As Eric wrote in his book
Going Solo
, we are living in a time of incredible experimentation with different ways of settling down. Long-term cohabitation with a romantic partner is on the rise, especially in Europe. Living alone has skyrocketed almost everywhere, and in many major cities—from Paris to Tokyo, Washington, D.C., to Berlin—nearly half of all households have just one resident.
But marriage is not an altogether undesirable institution. After all, reams of social-science research show that successful marriages can make people live longer and be happier and healthier than single people. (Admittedly, a great many marriages aren’t successful, and those who divorce or become widows or widowers may not get all these benefits.)
Good marriages also bring people more financial security, and these days one of the things that sociologists worry about is that better-off people are marrying more—and more successfully—than poor people, which increases inequality overall. In the United States, sociologist Andrew Cherlin writes, “marriage has become a status symbol—a highly regarded marker of a successful personal life.”
4
When I saw this graph (p. 219), I had a thought.
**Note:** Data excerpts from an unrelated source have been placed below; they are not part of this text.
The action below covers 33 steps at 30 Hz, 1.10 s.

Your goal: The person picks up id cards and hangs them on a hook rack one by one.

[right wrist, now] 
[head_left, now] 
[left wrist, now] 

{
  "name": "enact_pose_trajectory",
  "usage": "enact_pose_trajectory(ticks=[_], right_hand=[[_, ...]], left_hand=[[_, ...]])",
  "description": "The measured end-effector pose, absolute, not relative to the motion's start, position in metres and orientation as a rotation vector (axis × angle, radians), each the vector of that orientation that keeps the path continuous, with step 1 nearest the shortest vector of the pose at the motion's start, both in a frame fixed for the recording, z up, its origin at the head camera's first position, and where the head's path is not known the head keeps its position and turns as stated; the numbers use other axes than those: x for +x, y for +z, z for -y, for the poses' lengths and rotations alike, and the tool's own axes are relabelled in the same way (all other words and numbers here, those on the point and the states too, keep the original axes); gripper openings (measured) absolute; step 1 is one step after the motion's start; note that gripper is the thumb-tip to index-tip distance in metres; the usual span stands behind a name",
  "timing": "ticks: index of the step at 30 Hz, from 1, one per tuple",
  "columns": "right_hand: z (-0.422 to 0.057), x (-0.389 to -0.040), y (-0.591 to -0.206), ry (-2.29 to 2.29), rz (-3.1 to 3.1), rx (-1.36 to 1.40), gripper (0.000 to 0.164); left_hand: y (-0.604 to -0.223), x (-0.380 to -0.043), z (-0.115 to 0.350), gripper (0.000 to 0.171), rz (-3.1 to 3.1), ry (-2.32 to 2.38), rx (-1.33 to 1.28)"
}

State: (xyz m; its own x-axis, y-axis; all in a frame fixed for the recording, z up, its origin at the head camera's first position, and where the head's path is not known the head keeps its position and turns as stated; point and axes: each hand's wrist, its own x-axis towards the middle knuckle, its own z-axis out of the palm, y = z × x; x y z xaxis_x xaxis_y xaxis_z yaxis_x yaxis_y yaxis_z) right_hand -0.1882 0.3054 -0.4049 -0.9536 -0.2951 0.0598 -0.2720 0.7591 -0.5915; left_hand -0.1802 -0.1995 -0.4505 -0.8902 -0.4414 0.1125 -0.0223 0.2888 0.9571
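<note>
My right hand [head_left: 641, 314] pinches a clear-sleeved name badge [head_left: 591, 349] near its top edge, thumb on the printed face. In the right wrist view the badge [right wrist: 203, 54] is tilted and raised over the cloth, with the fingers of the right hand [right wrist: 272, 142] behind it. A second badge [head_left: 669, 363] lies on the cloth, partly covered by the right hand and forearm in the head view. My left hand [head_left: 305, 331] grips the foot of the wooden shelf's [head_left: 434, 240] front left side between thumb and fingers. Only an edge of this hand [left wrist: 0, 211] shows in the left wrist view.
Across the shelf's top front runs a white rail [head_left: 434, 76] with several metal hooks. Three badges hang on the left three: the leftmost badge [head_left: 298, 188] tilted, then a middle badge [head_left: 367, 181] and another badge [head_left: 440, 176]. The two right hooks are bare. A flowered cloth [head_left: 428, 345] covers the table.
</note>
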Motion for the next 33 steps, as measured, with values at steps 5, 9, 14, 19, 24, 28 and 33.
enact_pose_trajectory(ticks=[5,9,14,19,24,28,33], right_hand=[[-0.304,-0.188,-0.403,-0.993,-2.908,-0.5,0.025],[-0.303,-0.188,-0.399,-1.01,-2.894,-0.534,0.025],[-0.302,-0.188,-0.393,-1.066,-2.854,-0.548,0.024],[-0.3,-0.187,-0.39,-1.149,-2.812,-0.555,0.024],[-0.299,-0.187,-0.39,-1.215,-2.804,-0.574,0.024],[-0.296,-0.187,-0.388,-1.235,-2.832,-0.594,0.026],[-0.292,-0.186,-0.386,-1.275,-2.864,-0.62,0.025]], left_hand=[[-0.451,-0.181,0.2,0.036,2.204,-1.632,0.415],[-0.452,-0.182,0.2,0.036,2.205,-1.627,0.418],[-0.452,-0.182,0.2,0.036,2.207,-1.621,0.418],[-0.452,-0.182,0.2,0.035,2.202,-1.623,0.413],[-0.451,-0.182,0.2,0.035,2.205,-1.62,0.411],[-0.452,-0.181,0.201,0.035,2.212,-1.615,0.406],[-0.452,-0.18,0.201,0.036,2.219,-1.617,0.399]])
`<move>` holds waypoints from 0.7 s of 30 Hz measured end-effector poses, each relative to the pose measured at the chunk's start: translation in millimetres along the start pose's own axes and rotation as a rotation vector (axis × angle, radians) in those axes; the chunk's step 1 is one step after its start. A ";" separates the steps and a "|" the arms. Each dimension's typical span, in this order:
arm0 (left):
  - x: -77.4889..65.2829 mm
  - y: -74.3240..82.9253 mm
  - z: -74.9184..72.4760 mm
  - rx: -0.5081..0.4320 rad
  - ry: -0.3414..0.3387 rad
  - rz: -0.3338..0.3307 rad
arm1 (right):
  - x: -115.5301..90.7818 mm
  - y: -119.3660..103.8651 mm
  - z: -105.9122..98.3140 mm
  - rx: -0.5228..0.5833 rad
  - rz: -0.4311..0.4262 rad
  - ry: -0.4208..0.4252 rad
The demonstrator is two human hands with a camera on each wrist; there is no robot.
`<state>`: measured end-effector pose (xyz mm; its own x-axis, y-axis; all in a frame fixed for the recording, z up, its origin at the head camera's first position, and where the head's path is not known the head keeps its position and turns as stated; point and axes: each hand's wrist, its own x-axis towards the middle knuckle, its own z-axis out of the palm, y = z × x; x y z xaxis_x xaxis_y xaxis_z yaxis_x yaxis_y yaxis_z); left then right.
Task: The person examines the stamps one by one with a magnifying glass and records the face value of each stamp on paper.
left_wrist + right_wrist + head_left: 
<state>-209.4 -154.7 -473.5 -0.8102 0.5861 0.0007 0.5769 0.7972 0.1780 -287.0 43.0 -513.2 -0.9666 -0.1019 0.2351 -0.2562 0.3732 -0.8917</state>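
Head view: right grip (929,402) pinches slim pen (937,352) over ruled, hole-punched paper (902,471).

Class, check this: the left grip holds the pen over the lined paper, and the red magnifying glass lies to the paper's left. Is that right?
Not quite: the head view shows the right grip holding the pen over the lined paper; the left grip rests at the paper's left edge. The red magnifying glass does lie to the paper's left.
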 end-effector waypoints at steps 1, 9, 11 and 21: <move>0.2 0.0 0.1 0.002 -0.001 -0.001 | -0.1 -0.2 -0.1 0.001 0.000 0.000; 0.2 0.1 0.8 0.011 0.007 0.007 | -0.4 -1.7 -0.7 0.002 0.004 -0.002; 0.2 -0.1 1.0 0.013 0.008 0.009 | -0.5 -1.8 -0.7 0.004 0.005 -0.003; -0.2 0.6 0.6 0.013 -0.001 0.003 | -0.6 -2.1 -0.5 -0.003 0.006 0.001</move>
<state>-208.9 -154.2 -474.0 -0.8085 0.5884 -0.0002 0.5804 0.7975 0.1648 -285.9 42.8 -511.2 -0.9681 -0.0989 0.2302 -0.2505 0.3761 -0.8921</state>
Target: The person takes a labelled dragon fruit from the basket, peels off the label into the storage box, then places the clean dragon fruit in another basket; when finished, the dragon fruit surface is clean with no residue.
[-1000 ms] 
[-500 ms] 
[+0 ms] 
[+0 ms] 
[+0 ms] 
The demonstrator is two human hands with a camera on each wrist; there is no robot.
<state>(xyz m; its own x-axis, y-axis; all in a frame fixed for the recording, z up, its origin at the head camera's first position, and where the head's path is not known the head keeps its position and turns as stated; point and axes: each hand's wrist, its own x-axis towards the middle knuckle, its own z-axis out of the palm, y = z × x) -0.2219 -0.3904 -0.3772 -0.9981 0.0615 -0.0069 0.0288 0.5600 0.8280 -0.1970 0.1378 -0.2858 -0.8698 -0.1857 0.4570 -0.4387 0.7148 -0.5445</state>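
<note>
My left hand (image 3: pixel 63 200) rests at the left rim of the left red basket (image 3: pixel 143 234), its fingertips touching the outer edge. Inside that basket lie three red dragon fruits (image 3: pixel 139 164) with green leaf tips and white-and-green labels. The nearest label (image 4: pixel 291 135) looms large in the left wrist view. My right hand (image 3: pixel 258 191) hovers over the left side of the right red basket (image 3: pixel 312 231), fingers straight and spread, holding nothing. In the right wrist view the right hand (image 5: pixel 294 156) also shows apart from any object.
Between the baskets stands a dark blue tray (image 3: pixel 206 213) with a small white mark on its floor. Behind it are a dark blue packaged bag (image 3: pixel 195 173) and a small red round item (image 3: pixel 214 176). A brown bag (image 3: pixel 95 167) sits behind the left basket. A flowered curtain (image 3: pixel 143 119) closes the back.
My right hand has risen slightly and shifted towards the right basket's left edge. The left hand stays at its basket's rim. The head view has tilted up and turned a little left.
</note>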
Might it make more sense to forgo marriage and, instead, set out to experience a lifetime’s worth of, say, one- to two-year, intensely passionate relationships? Wouldn’t that be better than toiling through the doldrums of decades of waiting for your rise in companionate love?
Then your graph would look like this, right?
I contacted Jonathan Haidt, the psychologist who drew the passionate/companionate love graphs, and asked what he thought about the hypothetical graph. Here was his response:
There are two ways of thinking of satisfaction. One is the passionate/companionate love hedonic view, that the best life would be the one with the most passion in it. The other is a narrative view, that the best life is about building a story.